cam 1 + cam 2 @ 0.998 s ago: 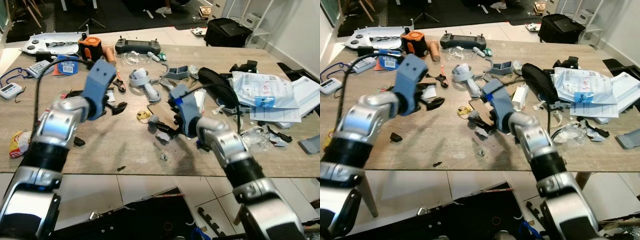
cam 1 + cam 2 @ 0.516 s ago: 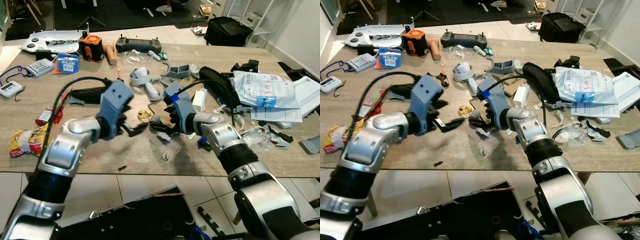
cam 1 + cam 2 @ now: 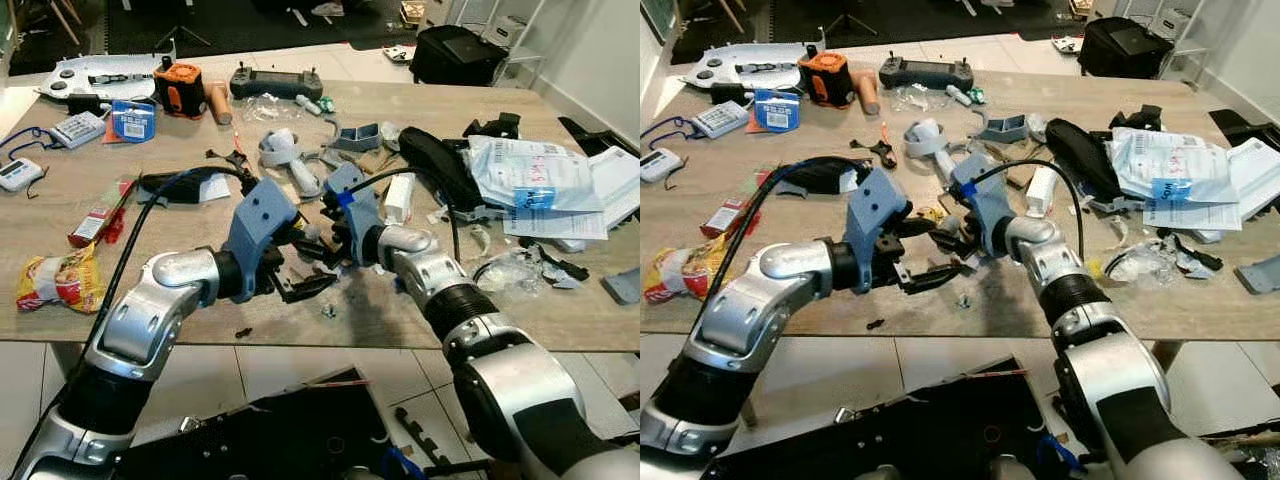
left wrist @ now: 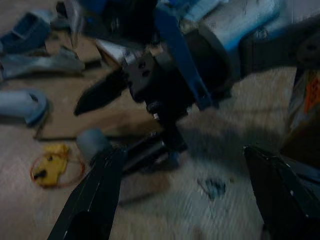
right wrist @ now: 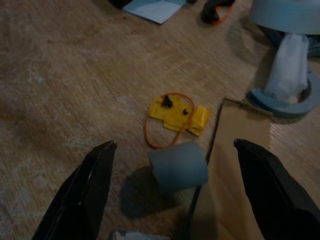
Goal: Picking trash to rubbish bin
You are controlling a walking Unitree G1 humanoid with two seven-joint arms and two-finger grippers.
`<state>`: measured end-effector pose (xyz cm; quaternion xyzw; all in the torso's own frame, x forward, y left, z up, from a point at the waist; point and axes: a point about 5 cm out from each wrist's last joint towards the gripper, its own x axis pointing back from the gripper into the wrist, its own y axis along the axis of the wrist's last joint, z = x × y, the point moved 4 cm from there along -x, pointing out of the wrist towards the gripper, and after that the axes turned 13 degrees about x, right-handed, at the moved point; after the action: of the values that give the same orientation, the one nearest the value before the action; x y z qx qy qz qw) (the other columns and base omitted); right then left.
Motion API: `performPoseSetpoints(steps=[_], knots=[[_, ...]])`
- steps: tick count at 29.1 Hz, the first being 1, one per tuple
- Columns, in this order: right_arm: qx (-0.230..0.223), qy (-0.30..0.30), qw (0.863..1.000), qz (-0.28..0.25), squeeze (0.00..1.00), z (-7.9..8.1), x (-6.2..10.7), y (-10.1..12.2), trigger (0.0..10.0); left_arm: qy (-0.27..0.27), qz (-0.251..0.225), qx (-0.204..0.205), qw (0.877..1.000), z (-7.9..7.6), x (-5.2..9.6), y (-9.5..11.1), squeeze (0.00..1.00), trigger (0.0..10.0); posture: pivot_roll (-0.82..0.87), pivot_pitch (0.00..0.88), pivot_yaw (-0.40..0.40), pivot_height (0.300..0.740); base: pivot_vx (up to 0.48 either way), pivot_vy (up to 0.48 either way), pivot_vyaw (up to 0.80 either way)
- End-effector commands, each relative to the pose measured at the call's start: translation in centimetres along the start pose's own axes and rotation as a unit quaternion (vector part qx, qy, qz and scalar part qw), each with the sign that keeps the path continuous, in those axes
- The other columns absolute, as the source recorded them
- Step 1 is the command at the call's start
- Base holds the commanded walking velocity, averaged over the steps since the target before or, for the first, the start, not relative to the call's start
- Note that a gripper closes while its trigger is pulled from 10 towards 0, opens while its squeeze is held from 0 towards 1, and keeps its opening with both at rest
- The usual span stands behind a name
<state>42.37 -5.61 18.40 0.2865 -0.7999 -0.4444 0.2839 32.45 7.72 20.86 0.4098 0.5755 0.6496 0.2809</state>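
Bare wood left of grey cylinder [image 5: 178,166]; yellow tag [image 5: 176,114] just behind it, cardboard [image 5: 232,165] touching its right side.

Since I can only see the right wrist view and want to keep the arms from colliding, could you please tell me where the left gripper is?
Observer: The left gripper sits close beside the right gripper, on the side nearer the robot, with its fingers open.
Operator: Thank you. Is it near the grey cylinder that lies between my fingers?
Observer: Yes. The left wrist view has the grey cylinder lying just ahead of the left gripper's fingers.
Operator: Is there any trash farther off?
Observer: A yellow and red snack wrapper lies near the front edge of the table, on the robot's left.
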Motion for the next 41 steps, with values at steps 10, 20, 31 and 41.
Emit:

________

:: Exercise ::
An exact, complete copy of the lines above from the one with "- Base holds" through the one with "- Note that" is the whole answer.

:: Task response ::
- Base holds the commanded walking velocity, averaged over the steps since the target before or, for the first, the start, not relative to the call's start
- Note that a gripper closes while its trigger is pulled from 10 towards 0, opens while its squeeze is held from 0 towards 1, and keeps its opening with both at rest

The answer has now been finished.